Nein, weil wir uns nie so krass in dieses Zwillingsding reingesteigert haben. Gerade in den letzten Jahren haben wir einen ziemlich unterschiedlichen Look entwickelt, diese Tausch-Nummer hätte also ohnehin nicht wirklich geklappt. Auf Fotos spielen wir zwar immer mit unserer Ähnlichkeit, aber wenn man uns im wirklichen Leben trifft, dürfte nach 30 Sekunden klar sein, dass wir komplett unterschiedliche Menschen sind.

Auf Tour seid ihr viel rumgekommen. Wo habt ihr dabei die interessanteste queere Szene vorgefunden?

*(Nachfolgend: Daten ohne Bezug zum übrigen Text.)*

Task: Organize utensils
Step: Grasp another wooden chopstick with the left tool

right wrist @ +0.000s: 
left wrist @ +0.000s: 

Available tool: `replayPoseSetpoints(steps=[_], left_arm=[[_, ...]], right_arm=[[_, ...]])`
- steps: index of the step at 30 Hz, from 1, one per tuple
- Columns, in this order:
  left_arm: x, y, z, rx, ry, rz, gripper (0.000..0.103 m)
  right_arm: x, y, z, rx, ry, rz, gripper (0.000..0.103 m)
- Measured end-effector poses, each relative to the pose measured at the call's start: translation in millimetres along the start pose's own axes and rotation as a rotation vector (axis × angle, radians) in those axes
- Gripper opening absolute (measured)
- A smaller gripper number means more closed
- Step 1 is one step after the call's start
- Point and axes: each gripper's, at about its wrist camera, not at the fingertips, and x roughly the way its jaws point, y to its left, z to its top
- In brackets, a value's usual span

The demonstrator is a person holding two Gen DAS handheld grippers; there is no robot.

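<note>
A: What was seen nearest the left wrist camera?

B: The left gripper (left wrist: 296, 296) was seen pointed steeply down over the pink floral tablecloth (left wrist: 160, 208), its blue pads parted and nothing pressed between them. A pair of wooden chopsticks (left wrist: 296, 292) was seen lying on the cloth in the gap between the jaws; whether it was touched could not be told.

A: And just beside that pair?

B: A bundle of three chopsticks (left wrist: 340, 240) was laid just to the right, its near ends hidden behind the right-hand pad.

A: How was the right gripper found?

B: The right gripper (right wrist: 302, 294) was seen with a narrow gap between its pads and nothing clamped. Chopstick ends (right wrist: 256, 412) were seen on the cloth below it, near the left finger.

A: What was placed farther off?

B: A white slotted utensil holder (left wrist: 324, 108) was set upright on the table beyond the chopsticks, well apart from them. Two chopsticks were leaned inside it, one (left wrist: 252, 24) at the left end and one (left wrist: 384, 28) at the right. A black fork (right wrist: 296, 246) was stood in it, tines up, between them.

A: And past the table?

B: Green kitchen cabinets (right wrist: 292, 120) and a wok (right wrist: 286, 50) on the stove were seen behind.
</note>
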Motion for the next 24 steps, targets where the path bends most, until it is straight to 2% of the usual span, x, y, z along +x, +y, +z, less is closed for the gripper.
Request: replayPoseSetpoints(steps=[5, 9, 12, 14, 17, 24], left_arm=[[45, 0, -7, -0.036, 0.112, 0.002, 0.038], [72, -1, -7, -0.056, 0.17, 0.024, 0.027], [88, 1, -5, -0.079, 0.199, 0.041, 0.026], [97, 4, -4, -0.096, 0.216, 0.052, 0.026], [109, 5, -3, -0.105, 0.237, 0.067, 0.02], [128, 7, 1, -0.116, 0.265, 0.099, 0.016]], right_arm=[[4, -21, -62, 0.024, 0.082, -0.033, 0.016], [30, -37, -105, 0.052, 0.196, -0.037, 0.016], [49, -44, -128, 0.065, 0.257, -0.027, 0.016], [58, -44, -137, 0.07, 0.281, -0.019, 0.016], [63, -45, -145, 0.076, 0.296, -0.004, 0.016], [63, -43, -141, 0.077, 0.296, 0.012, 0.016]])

Wir gehen eigentlich nicht aus, wenn wir auf Tour sind, dafür liegt der Fokus zu sehr auf unserer Arbeit. Also keine Partys und Clubs. Aber ich erinnere mich, als wir mit der letzten Platte in Mitteleuropa unterwegs waren, gab es in Kroatien eine Abstimmung, bei der es um die Gleichberechtigung von LGBTI-Menschen ging, und die Leute dort waren alle total aus dem Häuschen deswegen. Unsere Show in Zagreb lief ziemlich gut, wir hatten viel mehr Tickets verkauft als erwartet. Nach der Show erzählten uns die ganzen Medienleute, dass unser Konzert als eine Art Treffpunkt für LGBTIs und ihre Supporter kommuniziert worden war. Deshalb der Ansturm. Das war krass, und uns wurde bewusst, wie sehr wir unsere privilegierte Situation in Kanada und an anderen Orten für selbstverständlich nehmen, während es für viele Leute überall auf der Welt ganz anders aussieht.